Encontrar a linguagem mais tarde
Quando mais tarde estudei para ser treinador, encontrei abordagens centradas no jogador e a dinâmica ecológica. Estas ideias ajudaram-me a compreender a aprendizagem como algo que emerge da relação entre jogador, tarefa e ambiente. Deram-me linguagem para perceber por que razão a prática ligada a problemas reais, adversários, perceção e decisões me tinha ensinado tanto.
A teoria não chegou primeiro para me dizer como aprender. O jogo deu-me primeiro as perguntas. A teoria ajudou-me a compreendê-las mais tarde.
A liberdade para continuar a questionar
A curiosidade foi apenas uma parte deste percurso. Também tive sorte. A engenharia de software paga as minhas contas, por isso o coaching não precisa de se tornar comercialmente indispensável. Trabalho de forma independente numa pequena aldeia, longe de muita da pressão para reproduzir o método estabelecido de um clube.
Essa liberdade não torna as minhas escolhas automaticamente certas. Torna apenas mais fácil admitir incerteza, testar ideias e tentar fazer o que me parece mais responsável para o jogador, mesmo quando o progresso é mais lento ou menos visível.
Um treinador pode contribuir com conhecimento, perguntas, pessoas com quem jogar e um ambiente melhor. A aprendizagem continua a pertencer ao jogador.
Porque existe o Discovering Tennis
O ténis dá-me uma alegria genuína e, porque gosto tanto dele, quero continuar a examinar como as pessoas entram no jogo, aprendem, competem e constroem uma relação com ele.
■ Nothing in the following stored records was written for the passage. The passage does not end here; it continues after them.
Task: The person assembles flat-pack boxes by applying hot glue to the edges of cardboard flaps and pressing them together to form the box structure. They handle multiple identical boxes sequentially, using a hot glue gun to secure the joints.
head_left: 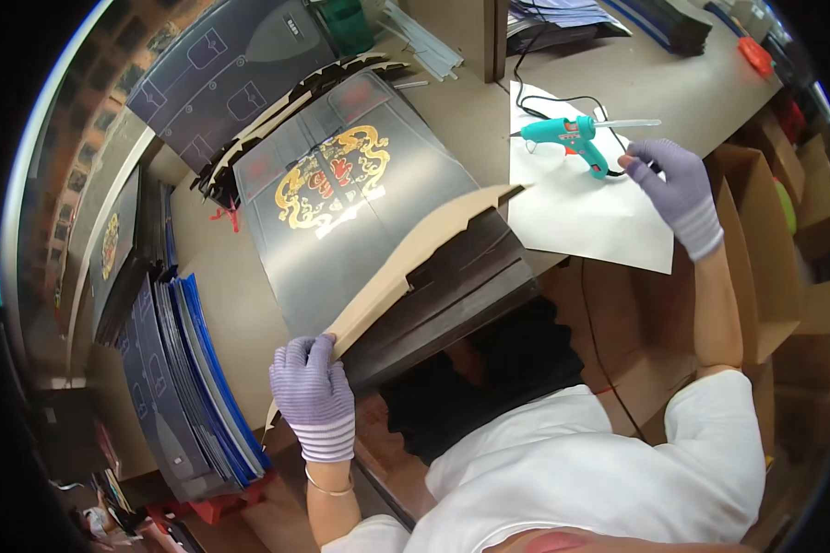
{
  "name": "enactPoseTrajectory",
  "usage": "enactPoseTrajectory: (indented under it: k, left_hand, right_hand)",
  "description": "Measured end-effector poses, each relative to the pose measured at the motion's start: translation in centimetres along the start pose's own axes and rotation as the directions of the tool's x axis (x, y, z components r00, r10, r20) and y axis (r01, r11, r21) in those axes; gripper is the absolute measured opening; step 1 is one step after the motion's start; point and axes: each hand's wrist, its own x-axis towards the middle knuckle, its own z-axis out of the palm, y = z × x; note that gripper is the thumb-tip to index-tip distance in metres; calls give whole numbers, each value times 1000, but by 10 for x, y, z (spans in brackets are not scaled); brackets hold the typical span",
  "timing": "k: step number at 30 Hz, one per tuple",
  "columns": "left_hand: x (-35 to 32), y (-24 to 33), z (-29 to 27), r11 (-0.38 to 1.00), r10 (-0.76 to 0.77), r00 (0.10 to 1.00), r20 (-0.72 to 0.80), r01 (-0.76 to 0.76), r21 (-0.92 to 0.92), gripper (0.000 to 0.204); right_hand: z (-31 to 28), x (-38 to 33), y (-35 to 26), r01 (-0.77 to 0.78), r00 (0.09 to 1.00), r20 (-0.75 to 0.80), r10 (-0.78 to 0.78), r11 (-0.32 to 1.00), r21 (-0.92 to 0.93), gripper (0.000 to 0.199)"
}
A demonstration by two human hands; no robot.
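My left hand (312, 387), in a purple-and-white striped glove, pinches the near end of a long curved cardboard strip (433, 230). The strip is tan on its face, with a black notched edge. It lies aslant over a stack of flat dark-grey printed box sheets (277, 249), whose top sheet bears a gold-and-red emblem. My right hand (675, 192), also gloved, hovers just beside the handle of a teal hot glue gun (563, 135). Its fingers are loosely bent and hold nothing that I can see. The gun stands on white paper (576, 217), a glue stick (632, 123) jutting from its back.
Behind the stack rise more printed sheets (231, 74) and notched strips. Loose glue sticks (424, 41) lie beside a green container (346, 26). Blue-edged folded boards (189, 369) stand at left. The gun's black cord (563, 99) crosses the paper; cardboard boxes (756, 249) stand at right.
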Motion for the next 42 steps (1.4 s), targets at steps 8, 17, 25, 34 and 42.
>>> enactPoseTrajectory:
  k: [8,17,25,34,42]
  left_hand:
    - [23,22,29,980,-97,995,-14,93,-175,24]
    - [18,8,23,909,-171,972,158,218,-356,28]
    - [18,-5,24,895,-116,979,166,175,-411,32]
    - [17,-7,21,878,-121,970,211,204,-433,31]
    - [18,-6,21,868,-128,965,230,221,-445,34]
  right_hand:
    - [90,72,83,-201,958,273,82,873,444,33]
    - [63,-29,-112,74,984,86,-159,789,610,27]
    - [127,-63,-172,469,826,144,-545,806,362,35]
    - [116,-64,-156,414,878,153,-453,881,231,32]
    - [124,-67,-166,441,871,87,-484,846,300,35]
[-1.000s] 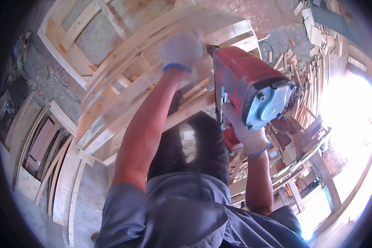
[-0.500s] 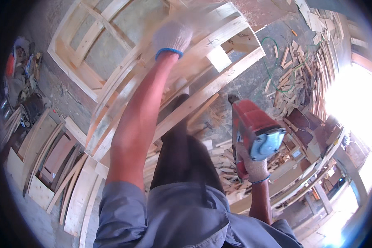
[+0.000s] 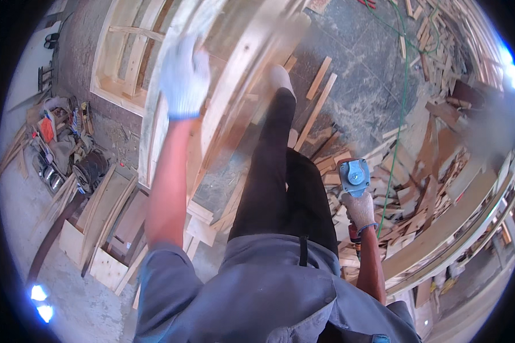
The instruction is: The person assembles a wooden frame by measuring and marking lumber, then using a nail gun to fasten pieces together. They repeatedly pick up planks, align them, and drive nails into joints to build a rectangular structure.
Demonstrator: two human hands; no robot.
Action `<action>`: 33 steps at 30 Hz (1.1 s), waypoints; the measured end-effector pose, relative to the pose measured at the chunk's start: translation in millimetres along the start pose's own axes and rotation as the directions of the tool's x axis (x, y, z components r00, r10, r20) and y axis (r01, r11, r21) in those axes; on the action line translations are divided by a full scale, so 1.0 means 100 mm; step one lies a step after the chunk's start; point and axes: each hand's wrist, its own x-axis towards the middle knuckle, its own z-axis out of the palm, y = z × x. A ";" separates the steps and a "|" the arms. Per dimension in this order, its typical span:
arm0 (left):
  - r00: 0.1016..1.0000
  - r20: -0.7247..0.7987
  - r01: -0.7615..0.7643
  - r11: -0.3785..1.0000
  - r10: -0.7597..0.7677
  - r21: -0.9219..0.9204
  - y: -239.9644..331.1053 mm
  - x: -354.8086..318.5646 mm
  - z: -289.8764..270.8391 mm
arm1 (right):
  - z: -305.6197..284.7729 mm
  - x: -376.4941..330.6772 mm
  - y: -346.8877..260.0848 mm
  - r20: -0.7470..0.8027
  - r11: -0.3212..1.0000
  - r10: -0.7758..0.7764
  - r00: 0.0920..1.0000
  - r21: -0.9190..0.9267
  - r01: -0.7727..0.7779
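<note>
Left hand: the left hand, wearing a white knitted glove, is pressing flat with fingers spread against the pale curved wooden frame, which is standing tilted ahead of the person.
Right hand: the gloved right hand is hanging low by the hip, gripping the red power nailer with a blue-grey cap.
Floor: loose offcuts of pale wood are lying scattered beside the nailer.
Hose: a thin green line is trailing across the grey concrete.
</note>
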 end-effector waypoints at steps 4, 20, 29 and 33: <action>0.994 0.072 -0.076 0.996 0.078 -0.038 0.62 -1.30 -0.34 | 0.28 -0.14 0.28 0.100 0.951 0.235 0.967 0.181 -0.250; 0.543 0.363 0.582 0.650 -0.758 0.489 -1.13 -3.40 3.47 | 2.03 0.41 1.82 0.011 0.997 0.035 0.999 0.066 -0.036; 0.177 0.358 0.919 0.284 -0.917 0.273 -1.78 -3.04 4.26 | 2.87 0.75 2.96 0.162 0.883 0.408 0.898 0.179 -0.434; 0.380 0.503 0.566 0.625 -0.776 0.537 -2.01 -3.21 4.13 | 2.98 0.90 3.10 0.173 0.879 0.405 0.898 0.196 -0.435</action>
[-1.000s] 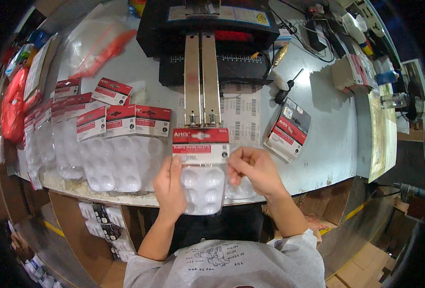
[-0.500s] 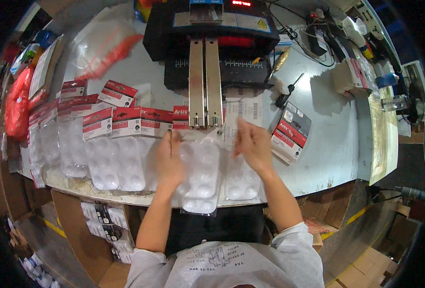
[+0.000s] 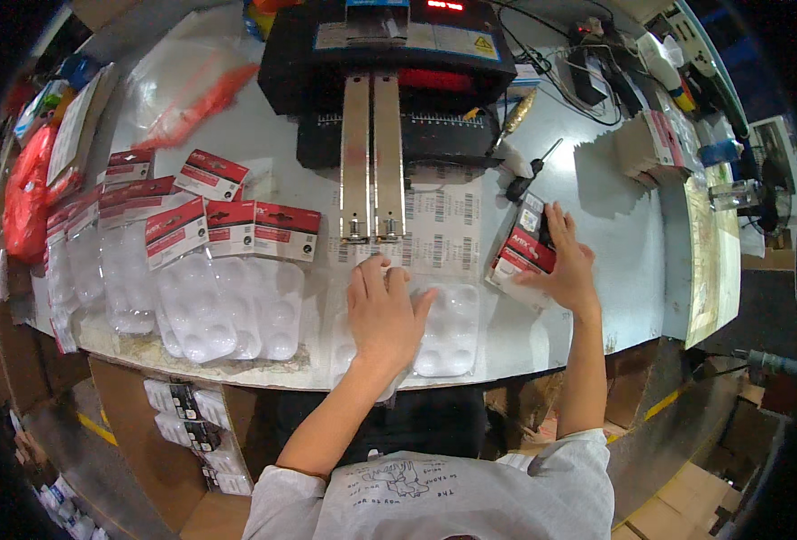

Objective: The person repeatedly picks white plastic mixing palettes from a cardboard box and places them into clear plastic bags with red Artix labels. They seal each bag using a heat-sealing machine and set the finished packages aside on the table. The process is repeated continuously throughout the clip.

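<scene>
Checking the head feed: white palette (image 3: 343, 340) is at the front of the bench, mostly hidden under the left hand (image 3: 386, 308); I only get its left side and a bit past the wrist. That hand is palm down, thumb spread away from the fingers, not closed on anything I can see. Second white palette (image 3: 449, 333) lies just right of the thumb, nearly all in sight.

Hands are well apart. Right hand (image 3: 568, 266) is on the stack of red, black and white cards (image 3: 517, 250), fingers spread over its right side. Can't tell if it's pinching a card; the fingers block that side.

Barcode sheets (image 3: 453, 220) lie beyond the palettes, partly under the two metal bars (image 3: 355, 153) of the black machine (image 3: 289, 76), whose top is cut off by the frame. Left of it, bagged palettes with red header cards (image 3: 202, 304) overlap, so I can't count them. Black-handled tool (image 3: 523, 184) sits beyond the card stack. Far left, a red plastic bag (image 3: 28, 202), contents unreadable from here; the rim goes dark
</scene>
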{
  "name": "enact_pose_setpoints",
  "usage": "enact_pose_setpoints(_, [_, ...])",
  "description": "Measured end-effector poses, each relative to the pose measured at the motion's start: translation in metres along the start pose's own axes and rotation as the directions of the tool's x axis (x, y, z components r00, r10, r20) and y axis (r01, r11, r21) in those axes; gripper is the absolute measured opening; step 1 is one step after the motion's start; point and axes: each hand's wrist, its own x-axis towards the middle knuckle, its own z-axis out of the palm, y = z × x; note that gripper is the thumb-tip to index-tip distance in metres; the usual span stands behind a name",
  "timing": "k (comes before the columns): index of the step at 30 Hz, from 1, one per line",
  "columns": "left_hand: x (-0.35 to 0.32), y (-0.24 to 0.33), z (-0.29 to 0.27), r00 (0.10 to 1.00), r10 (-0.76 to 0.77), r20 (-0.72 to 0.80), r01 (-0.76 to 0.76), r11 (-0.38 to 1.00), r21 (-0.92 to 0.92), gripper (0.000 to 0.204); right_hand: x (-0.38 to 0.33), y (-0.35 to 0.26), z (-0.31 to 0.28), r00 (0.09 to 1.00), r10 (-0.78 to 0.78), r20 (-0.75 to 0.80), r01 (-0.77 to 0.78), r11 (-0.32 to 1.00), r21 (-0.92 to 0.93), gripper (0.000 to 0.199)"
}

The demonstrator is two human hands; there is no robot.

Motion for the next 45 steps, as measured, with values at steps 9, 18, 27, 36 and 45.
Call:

Este blog segue o mesmo processo que mudou o meu próprio ténis: a experiência cria perguntas, a investigação oferece possíveis explicações e a escrita ajuda-me a examiná-las sem fingir que são respostas finais.
Como Treino
Treino desta forma porque acredito que as pessoas aprendem melhor quando estão envolvidas, são ouvidas e participam na sua própria aprendizagem. Quando se sentem suficientemente seguras para explorar, experimentar, cometer erros e tentar de novo. É o tipo de ambiente que tento criar em cada campo.
Tens o direito de perguntar por que razão estamos a fazer algo, o que acredito que pode ajudar e quais são as suas limitações. Os pais têm o direito de compreender e observar o ambiente onde os filhos entram. Posso pedir a quem está fora da sessão que não dê instruções para dentro do campo, mas devo ser capaz de explicar esse limite e o raciocínio por trás do meu treino.
Centrado no jogador
A partir do jogador que tenho à minha frente: o que sente, o que quer melhorar, e os problemas que está a tentar resolver.
Informado pela evidência
Usando investigação sobre aprendizagem de competências para desenhar sessões ligadas à forma como o ténis é realmente jogado.
Com formação ecológica
Criando ambientes de prática onde os jogadores podem perceber, decidir, adaptar e descobrir soluções que funcionem para eles.
O Planeta Ténis nasceu de uma vontade simples: que todas as crianças tenham a oportunidade de descobrir tudo o que o ténis lhes pode dar.
Um projeto de promoção e divulgação do ténis para crianças e famílias. Levamos o ténis a infantários, escolas e outros espaços, criando experiências positivas e divertidas. O objetivo é simples: que mais crianças descubram o ténis e queiram voltar a jogar.